#### [The problem]
The listing below holds a line with "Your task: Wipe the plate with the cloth" and a later line with "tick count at". Write out those two lines and every line between them, exactly, and nothing else.

───── Entries supplied ─────

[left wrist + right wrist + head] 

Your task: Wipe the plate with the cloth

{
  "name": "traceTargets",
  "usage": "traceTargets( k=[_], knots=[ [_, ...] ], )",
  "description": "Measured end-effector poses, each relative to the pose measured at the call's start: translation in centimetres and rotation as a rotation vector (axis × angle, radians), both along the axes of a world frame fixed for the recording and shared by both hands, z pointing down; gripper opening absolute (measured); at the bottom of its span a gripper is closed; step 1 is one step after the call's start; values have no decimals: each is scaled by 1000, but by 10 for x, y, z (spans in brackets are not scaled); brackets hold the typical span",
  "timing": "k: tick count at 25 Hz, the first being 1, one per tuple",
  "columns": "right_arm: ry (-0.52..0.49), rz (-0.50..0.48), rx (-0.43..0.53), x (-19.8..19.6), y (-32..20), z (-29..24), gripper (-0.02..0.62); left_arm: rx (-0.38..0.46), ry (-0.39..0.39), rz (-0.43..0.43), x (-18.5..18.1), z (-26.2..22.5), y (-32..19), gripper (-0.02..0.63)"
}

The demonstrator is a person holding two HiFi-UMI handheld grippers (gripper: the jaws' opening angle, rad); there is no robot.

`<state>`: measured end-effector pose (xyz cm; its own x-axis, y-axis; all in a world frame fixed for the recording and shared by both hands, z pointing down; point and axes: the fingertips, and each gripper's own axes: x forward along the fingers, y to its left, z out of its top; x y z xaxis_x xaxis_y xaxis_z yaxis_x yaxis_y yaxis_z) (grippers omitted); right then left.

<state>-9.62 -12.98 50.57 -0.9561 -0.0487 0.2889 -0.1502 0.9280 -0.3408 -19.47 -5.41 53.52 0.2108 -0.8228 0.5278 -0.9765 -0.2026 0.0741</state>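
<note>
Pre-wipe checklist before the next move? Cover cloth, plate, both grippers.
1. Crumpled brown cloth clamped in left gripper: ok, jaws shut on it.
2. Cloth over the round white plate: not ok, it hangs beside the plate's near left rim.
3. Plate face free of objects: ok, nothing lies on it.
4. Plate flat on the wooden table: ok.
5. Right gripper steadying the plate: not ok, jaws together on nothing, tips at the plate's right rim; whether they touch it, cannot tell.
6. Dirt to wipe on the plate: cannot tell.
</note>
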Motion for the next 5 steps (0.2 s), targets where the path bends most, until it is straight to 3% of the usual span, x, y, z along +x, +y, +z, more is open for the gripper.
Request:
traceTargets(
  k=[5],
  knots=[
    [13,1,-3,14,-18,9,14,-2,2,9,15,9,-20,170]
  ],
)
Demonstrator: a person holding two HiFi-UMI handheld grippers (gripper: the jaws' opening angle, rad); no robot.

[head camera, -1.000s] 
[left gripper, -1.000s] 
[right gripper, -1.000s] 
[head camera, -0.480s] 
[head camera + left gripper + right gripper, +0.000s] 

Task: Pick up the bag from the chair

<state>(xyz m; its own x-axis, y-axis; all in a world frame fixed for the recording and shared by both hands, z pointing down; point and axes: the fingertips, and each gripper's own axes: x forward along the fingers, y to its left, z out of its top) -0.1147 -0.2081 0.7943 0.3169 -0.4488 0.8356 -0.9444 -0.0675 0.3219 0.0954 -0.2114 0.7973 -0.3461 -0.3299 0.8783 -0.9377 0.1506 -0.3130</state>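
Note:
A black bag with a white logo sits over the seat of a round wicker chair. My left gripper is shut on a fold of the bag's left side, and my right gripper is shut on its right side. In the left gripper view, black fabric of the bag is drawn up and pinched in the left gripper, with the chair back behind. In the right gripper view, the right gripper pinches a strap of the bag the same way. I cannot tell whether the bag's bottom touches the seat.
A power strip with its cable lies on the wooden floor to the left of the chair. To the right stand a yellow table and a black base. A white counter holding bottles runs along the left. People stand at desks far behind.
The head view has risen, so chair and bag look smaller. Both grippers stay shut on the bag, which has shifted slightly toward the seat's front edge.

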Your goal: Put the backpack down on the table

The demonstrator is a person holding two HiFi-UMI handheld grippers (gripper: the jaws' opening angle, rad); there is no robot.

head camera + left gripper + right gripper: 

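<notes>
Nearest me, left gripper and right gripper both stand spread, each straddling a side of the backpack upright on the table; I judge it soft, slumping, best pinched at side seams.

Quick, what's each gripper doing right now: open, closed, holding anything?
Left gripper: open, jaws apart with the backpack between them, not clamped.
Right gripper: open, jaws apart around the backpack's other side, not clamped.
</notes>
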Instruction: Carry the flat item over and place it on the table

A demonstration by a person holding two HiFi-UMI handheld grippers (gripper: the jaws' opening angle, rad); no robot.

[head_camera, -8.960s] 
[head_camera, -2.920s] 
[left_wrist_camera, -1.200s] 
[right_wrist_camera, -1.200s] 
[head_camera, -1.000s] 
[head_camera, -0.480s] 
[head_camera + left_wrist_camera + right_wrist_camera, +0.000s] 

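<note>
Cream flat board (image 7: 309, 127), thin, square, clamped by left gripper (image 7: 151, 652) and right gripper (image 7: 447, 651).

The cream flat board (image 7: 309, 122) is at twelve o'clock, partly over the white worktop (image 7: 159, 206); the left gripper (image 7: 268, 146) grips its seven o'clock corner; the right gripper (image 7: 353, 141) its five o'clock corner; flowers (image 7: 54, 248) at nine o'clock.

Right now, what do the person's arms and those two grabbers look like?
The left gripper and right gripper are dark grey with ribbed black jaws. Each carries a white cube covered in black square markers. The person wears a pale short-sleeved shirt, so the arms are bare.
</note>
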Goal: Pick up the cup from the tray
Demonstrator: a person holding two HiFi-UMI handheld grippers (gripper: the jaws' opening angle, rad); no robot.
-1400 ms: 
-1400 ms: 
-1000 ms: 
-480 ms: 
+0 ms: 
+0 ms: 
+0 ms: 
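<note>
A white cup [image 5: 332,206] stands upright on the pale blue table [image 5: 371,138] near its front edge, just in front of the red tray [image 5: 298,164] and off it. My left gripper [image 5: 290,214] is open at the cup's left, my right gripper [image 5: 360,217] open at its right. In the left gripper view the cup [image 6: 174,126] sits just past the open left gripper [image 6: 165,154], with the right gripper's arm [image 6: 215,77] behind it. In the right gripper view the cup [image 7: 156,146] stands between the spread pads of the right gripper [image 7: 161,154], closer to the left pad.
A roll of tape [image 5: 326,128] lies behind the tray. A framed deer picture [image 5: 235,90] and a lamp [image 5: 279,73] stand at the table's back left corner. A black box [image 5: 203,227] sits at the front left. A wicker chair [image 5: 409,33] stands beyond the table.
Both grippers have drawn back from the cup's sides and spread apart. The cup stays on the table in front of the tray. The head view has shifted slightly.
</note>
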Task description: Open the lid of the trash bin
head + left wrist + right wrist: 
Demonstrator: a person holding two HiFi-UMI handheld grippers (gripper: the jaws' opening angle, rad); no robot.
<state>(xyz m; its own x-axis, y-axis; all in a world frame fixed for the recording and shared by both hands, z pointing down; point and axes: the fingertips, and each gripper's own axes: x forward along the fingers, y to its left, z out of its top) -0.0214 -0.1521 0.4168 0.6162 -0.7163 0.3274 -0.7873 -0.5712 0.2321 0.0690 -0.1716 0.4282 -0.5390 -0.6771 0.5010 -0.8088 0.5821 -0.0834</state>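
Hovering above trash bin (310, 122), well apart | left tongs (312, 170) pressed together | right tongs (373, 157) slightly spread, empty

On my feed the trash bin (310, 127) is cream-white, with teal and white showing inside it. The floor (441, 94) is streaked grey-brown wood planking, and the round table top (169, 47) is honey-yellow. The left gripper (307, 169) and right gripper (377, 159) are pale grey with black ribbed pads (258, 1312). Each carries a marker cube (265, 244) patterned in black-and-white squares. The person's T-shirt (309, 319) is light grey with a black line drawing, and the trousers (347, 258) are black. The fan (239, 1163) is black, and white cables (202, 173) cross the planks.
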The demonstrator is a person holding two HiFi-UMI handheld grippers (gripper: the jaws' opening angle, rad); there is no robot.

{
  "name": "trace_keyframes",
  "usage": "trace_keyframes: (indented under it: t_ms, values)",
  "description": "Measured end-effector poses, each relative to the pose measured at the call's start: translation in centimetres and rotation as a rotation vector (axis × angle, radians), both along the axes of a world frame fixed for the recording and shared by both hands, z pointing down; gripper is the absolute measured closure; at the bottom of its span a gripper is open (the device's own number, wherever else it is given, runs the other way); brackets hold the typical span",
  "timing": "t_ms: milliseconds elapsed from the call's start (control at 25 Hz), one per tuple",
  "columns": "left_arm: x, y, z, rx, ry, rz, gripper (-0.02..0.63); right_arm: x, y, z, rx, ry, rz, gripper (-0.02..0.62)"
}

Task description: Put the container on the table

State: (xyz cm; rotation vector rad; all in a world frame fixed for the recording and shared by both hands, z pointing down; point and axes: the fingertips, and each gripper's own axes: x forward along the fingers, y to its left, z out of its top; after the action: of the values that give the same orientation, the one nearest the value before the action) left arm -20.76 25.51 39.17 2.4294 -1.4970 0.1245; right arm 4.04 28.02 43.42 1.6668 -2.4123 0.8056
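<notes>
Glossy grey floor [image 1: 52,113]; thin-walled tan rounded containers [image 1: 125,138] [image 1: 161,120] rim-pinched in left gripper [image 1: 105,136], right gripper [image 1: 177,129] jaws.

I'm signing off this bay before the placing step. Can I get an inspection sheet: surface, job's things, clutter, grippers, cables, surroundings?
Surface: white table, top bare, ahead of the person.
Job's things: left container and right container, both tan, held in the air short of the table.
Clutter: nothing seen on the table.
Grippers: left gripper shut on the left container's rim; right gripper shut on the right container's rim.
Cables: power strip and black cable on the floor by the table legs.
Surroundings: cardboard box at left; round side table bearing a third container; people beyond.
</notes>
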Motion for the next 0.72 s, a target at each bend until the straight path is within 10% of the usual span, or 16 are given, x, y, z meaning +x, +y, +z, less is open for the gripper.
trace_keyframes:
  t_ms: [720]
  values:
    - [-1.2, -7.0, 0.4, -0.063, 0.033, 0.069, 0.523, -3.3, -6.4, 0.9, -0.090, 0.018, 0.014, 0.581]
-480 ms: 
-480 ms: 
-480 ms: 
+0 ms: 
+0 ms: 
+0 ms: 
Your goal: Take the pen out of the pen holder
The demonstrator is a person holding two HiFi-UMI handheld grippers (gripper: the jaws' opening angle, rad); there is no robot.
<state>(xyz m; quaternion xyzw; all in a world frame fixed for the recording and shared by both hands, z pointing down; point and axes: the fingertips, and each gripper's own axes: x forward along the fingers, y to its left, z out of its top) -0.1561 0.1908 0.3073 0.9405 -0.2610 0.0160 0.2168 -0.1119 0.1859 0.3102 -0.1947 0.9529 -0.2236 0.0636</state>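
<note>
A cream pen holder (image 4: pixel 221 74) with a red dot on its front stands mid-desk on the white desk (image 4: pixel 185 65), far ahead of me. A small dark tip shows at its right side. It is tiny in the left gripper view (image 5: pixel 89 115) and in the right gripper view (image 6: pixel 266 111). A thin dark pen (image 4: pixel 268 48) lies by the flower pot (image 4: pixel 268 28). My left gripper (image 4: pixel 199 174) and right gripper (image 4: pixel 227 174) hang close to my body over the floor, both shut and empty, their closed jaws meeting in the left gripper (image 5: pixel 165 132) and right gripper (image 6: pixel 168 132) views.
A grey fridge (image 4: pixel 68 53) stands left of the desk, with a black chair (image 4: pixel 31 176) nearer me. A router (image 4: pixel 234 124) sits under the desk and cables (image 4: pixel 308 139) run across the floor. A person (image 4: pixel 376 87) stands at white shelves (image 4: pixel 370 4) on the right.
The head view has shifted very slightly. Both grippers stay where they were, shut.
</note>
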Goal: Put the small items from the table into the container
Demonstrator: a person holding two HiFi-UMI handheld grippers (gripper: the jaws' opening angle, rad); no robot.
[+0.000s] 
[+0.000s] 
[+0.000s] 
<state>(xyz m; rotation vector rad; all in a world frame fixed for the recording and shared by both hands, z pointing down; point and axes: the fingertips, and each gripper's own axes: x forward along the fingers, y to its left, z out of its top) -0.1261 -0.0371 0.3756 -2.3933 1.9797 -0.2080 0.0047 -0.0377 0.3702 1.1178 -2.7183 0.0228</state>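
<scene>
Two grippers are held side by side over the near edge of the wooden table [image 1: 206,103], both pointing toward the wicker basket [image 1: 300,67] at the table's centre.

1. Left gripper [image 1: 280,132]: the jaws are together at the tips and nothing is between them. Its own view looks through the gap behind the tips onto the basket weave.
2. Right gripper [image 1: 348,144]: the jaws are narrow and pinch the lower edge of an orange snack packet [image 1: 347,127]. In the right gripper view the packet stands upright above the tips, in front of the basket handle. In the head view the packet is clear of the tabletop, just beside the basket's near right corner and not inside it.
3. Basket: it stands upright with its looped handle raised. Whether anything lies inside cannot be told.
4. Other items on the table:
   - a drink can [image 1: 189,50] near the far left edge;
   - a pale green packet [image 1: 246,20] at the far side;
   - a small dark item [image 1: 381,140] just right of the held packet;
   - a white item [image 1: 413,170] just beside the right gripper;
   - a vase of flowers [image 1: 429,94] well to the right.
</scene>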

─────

#### [Expected output]
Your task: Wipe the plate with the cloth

{
  "name": "traceTargets",
  "usage": "traceTargets( k=[_], knots=[ [_, ...] ], )",
  "description": "Measured end-effector poses, each relative to the pose measured at the call's start: translation in centimetres and rotation as a rotation vector (axis × angle, radians), both along the axes of a world frame fixed for the recording and shared by both hands, z pointing down; gripper opening absolute (measured); at the bottom of its span a gripper is closed; step 1 is one step after the call's start; values have no decimals: each is scaled by 1000, but by 10 for x, y, z (spans in brackets are not scaled); brackets hold the typical span",
  "timing": "k: tick count at 25 Hz, the first being 1, one per tuple",

What needed an answer now has one.